Again, what is dialectical about the relationship involving E and E², or  E x E, or EE, or E of E, or E(E), the relationship of what we call ‘meta-unit-ization’, or ‘meta-«monad»-ization’, or ‘meta-holon-ization’, between E and its already presently existing, ‘supplementary other’, S, is that this relationship is a synchronic «aufheben» relationship:  each single unit of the typical Seasons category being a negation, and also a preservation, by way of also being an elevation to the / forming the Seasons category / level / ‘qualo-fractal’ scale, of a whole [sub-]group of units of the Episodes category / level / ‘qualo-fractal’ scale.

So, our full solution to the step s = 1 equation-model of our 'meta-model' is --

)-|-(₁   =   E + S   =   Episodes  +  Seasons.

If this model is working right, Episodes will be the simplest category of the domain of ‘TV Series’, and Seasons will be the next more complex category of that domain.

Stage 2.  ¿What ‘category-specifications’ do we generate in our next step, step s = 2, that need “solving-for”? 

Let’s find out:

)-|-(₂   =   E²²   =   E⁴   =  ( E² )²   =  ( E + S )²   =    

( E + S ) x ( E + S )   =    

E  +  S  +  q_SE  +  q_SS.

This result arises by way of two new rules of our categorial algebra, plus its general rule for multiplication when one category is multiplied by a different category [we used a special case of this general rule, for the case where the same category is multiplied by itself, in step s = 1, above] --

1.  q_b x q_a   =   q_a + q_ba   =   a + q_ba;  

special case:  q_b x q_b   =   q_b + q_bb   =   b + q_bb.

2.  q_a + q_a   =   q_a; the same category, added to itself, does not make “two” of that category; one “copy” of each category is sufficient; two or more copies of any category would be redundant.

3.  There is no q_x such that q_a + q_b   =   q_x, if a is different from b; different categories, added together [as opposed to being multiplied together], do not reduce to a single category, just as in the proverbial ‘apples + oranges’, or a + o.

Well, we already know how to “solve-for” q_SS. 

It describes a category of ‘Seasons OF Seasons’ -- a category each of whose units is a ‘Season OF Seasons’, i.e., each of which is a ‘meta-Season’, such that each such ‘meta-Season’ is made up out of a heterogeneous multiplicity of Seasons.

That category-description describes the category of ‘multi-Season’ units -- of TV “seRies” units, each typically ending with a “SeRies Finale” final Episode for each such SeRies, and which we therefore symbolize, this time, to avoid another S with a different meaning, via the third letter of its name, by R.

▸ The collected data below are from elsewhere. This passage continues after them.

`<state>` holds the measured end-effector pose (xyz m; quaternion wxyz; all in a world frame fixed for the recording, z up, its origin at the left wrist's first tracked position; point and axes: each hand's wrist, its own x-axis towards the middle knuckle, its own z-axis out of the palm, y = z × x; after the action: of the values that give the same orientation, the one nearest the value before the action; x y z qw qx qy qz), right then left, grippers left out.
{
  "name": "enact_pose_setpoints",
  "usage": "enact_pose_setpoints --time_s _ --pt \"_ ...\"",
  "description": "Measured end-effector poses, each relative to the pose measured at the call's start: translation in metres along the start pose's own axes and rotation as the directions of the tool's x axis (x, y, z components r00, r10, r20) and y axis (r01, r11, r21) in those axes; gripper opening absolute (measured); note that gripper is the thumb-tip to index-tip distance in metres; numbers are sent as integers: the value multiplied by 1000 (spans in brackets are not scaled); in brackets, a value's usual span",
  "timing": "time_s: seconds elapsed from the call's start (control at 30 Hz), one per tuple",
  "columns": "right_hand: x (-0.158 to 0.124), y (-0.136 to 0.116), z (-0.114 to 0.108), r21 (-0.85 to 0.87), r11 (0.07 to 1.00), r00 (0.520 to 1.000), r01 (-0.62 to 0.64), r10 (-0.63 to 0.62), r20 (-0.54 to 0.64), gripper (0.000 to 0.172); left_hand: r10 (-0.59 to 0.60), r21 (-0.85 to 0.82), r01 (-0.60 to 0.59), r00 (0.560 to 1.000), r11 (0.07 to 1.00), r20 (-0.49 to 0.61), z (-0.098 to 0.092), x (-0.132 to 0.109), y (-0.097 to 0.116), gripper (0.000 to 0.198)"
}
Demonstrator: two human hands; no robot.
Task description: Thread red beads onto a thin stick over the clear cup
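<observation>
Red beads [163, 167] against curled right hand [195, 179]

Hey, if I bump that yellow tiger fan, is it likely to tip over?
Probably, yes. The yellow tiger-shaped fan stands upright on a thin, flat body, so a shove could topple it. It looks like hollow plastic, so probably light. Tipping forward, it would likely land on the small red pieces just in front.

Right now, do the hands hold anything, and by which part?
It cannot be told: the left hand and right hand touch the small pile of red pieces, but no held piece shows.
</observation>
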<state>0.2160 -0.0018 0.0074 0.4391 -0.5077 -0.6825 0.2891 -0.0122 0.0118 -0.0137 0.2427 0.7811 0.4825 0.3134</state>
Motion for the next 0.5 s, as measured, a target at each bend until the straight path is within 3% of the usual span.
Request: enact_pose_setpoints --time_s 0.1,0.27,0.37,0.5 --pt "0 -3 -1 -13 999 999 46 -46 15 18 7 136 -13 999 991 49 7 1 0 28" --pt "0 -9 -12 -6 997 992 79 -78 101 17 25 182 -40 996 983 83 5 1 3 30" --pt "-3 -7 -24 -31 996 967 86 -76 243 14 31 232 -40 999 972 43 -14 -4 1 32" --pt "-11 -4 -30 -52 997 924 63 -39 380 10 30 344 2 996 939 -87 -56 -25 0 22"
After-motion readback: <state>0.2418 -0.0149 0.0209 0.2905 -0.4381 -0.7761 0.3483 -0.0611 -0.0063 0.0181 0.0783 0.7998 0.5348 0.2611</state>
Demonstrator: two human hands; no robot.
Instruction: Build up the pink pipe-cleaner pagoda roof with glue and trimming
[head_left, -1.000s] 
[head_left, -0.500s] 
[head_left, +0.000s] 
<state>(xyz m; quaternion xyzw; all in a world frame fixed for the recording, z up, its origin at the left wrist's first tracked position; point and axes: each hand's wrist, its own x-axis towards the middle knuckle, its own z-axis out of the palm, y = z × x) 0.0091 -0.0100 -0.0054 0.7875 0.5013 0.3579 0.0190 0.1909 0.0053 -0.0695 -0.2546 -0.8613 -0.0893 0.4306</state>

We may “assert” our solution as follows:  q_SS  =  q_R  =  R  [---)  q₄.

Our step s = 2 equation-model, as we have solved it so far, thus now looks like this --

)-|-(₂   =   E²²   =   E⁴   =   E  +  S  +  q_SE  +  R.  

[Note emerging pattern:  E² generates 2 categories, E⁴, 4 categories].

-- since we still have not determined which actual category of the TV Series domain is described by the algorithmically-generated symbol q_SE -- if any, i.e., if q_SE is not an “empty category” for this particular, specific domain, even though it is not, in general, an “empty category”.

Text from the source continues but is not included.